Below are records; how many of their lines hold the string "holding"? Reply with nothing but the number.

DATA UNDER STUDY: Begin

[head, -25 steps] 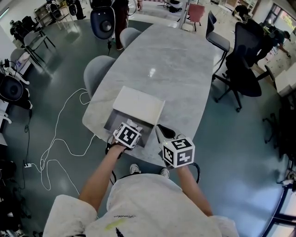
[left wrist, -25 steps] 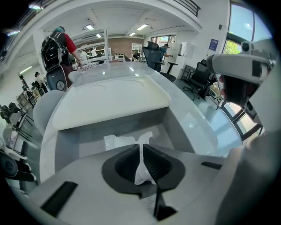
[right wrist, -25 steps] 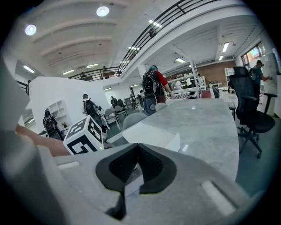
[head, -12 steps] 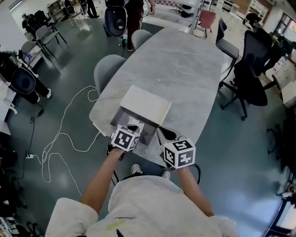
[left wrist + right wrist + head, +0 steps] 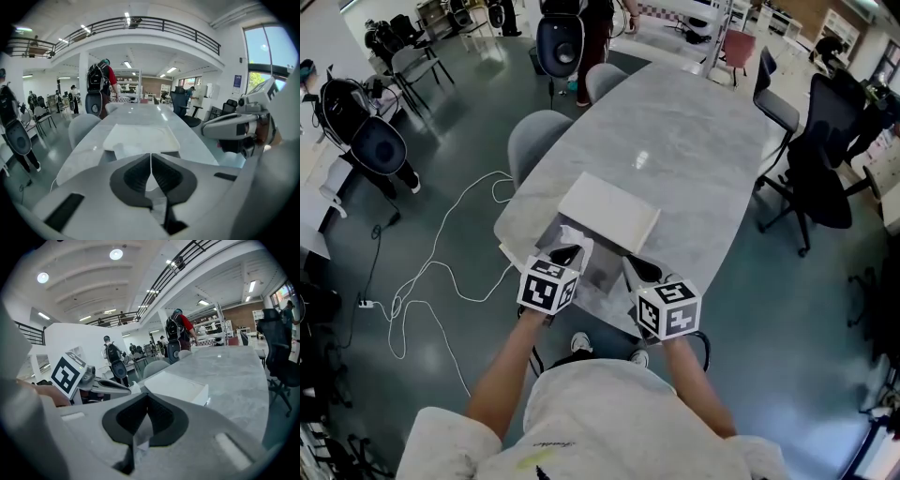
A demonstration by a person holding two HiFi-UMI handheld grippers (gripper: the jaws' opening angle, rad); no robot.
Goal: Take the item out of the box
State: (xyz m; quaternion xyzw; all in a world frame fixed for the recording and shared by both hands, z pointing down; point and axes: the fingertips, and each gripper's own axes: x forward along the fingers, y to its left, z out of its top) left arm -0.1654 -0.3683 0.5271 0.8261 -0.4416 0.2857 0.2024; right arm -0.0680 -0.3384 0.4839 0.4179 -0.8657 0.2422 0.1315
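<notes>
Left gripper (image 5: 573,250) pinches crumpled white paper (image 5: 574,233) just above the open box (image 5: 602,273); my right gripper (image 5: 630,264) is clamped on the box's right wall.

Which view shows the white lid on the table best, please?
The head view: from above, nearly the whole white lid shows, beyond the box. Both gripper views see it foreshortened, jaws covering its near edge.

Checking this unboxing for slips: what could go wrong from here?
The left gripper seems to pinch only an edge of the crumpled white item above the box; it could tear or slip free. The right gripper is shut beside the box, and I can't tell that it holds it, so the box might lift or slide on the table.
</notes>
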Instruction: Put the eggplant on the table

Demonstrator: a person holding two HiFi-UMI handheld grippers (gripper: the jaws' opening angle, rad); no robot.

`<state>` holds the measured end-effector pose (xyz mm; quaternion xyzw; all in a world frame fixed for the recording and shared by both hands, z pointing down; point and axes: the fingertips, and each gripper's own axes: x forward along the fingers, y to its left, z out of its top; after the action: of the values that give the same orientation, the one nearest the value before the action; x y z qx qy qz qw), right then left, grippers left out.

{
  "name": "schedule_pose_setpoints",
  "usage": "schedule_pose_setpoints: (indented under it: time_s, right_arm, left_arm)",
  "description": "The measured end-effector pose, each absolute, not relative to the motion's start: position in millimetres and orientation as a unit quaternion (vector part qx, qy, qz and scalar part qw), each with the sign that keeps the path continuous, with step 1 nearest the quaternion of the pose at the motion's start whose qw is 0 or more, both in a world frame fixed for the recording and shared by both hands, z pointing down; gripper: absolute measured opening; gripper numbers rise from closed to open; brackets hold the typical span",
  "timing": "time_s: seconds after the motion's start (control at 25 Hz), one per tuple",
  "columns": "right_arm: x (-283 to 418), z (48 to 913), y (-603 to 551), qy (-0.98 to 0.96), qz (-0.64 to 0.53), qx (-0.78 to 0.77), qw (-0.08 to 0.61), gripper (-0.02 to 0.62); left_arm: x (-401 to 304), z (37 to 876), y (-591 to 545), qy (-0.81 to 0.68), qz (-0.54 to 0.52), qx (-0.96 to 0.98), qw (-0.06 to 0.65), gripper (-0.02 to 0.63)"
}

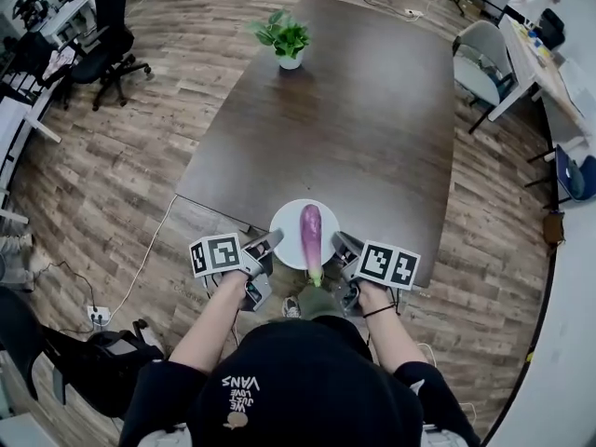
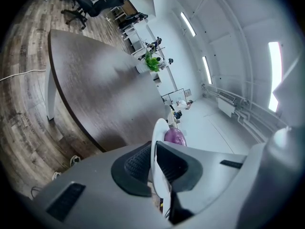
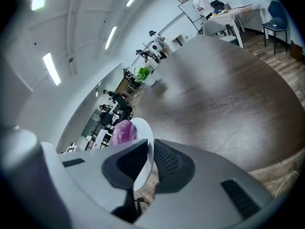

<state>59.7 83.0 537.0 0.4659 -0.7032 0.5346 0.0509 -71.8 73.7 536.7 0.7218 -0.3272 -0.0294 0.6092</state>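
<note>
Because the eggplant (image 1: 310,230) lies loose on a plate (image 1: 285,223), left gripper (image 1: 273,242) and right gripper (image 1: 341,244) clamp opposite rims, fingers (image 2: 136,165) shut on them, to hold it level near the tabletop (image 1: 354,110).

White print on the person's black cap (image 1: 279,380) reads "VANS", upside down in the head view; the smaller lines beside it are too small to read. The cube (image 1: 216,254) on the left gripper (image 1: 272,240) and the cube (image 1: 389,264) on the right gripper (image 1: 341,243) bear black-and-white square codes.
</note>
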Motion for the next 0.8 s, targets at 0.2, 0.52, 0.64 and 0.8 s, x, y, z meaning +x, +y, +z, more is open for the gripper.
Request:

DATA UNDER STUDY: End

**TASK OUTPUT:** 2